» Problem description:
From the line with "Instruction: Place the" to the line with "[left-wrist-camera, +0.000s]", retype every line exactly, including those two, and leave out the rest of the data below.

Top of Source data

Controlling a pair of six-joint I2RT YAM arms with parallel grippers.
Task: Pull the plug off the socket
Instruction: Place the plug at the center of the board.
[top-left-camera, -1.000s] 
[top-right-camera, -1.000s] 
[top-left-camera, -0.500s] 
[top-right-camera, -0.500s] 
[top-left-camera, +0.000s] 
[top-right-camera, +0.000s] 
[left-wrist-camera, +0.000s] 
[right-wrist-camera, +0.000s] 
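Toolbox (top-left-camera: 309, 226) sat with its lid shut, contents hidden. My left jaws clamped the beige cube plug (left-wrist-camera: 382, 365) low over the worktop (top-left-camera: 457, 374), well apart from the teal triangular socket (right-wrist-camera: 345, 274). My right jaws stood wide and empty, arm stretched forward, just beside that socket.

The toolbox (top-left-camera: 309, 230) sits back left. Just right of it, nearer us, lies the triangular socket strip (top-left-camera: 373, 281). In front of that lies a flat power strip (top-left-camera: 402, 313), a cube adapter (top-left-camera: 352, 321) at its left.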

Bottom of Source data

» Exercise solution:
Instruction: Place the plug at the center of the board.
[top-left-camera, -1.000s] 
[top-right-camera, -1.000s] 
[top-left-camera, -0.500s] 
[top-right-camera, -0.500s] 
[top-left-camera, +0.000s] 
[top-right-camera, +0.000s] 
[left-wrist-camera, +0.000s] 

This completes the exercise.